The developments have not impacted the overall demand scenario in the economy yet. Fuel-sensitive segments like autos, however, should feel some pain going ahead. For 2018–19 (FY19), earnings growth could come in at around 17 per cent. 

What are your sector preferences?

Our sector preference remains the same as earlier. We like private banks, autos, etc.  At this juncture, not much change as markets correct, values will emerge across the board.

What are the key findings of your latest Annual Wealth Creation Study? 

Having extensively covered (quality, growth, longevity and price) earlier, it was now time to look at valuations. Investors tend to know about a company’s fundamentals and its value, but how much of it has been priced by the market is not always clear. 

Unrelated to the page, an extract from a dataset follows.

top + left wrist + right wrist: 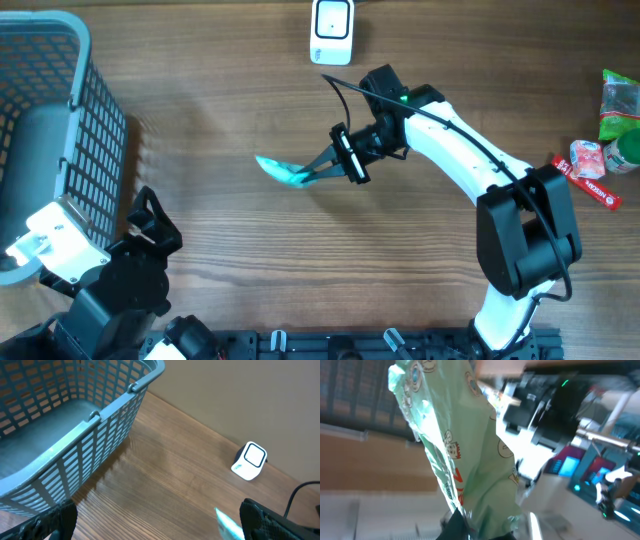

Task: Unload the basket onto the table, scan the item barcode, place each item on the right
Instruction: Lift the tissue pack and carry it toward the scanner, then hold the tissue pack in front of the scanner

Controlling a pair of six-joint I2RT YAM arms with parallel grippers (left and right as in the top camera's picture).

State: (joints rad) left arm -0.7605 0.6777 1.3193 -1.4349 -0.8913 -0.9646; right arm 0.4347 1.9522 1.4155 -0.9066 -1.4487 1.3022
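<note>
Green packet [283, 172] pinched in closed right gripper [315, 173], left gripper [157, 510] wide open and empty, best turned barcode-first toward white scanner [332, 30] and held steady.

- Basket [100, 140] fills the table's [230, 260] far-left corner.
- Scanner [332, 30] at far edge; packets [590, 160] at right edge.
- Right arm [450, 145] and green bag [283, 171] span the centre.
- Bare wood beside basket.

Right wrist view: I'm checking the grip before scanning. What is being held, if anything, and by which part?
The right pincer is shut on the green packet, pinching it at one end; the rest sticks out free.
</note>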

Return on equity (RoE) and earnings growth are key drivers of a company’s intrinsic value. The important thing is the interplay between these two, and how do you value it which is the PE (price-earnings) ratio. Growing companies create value only when RoE is higher than cost of equity. 

What is the link between growth and RoE?

Our study shows that for companies growing at the same pace of, say, 20 per cent, every 1 per cent increase in a company with RoE of, say, 15-16 per cent will add 12 per cent to its market value. For companies with high RoE (say, 30 per cent), a 1 per cent increase will add just 2 per cent to its value. Thus, a good equilibrium between RoE and earnings growth is essential. Companies that can sustain high levels of growth and RoE tend to attract high valuations. 

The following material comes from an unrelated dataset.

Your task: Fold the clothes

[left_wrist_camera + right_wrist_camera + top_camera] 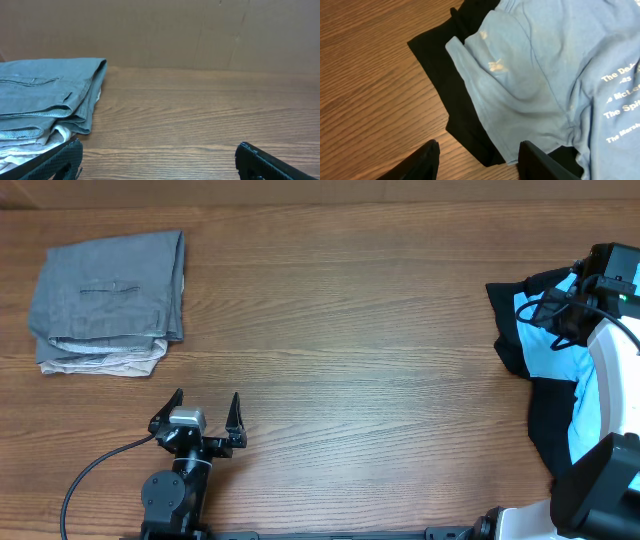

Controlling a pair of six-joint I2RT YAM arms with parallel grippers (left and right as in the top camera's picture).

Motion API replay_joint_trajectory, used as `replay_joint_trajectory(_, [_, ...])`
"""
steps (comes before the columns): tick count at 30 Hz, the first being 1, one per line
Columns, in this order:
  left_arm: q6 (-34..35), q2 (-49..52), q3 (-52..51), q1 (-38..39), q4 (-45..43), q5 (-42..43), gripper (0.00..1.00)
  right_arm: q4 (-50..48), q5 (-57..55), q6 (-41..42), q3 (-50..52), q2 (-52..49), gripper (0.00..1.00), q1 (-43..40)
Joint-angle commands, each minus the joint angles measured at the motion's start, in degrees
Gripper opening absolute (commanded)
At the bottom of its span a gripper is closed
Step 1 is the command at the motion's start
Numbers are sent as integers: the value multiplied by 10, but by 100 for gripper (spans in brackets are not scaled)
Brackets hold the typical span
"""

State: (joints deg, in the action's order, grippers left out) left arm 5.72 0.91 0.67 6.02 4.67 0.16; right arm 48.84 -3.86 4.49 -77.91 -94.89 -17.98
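The light blue T-shirt (545, 340) lies crumpled on a black garment (545, 420) at the table's right edge. In the right wrist view the T-shirt (530, 75) shows white lettering (620, 100) and a loose hem over the black garment (445, 70). My right gripper (480, 155) hovers open over the pile's near corner, its right finger (540, 160) over the blue hem, holding nothing. My left gripper (205, 415) stands wide open near the front left of the table, empty (157, 160).
Folded grey trousers (110, 280) lie on a beige garment (100, 360) at the back left, just ahead and left of my left gripper (45, 95). Bare wood table (350, 330) spans the middle. A brown wall (200, 35) stands behind the table.
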Motion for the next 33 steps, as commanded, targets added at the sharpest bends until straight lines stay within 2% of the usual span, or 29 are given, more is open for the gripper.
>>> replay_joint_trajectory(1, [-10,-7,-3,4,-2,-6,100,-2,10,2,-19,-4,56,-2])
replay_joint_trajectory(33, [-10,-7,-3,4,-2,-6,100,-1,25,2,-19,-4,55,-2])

Markets are efficient in terms of what is known. So, ability to forecast a company’s future earnings growth along with being able to buy the stock at a PE which is less than its growth rate (PEG or price-earnings to growth ratio of one or less), is more likely to beat the market significantly. 

How will the market react, should the RBI governor resign? 

It will be very unfortunate. Difference of opinion is part of the daily process, but it is a very inconvenient situation now with the two sides at logger heads. The government has been making the right moves whether it is liquidity management, but the regulator also has its own compulsions. For now, both parties have bought some time.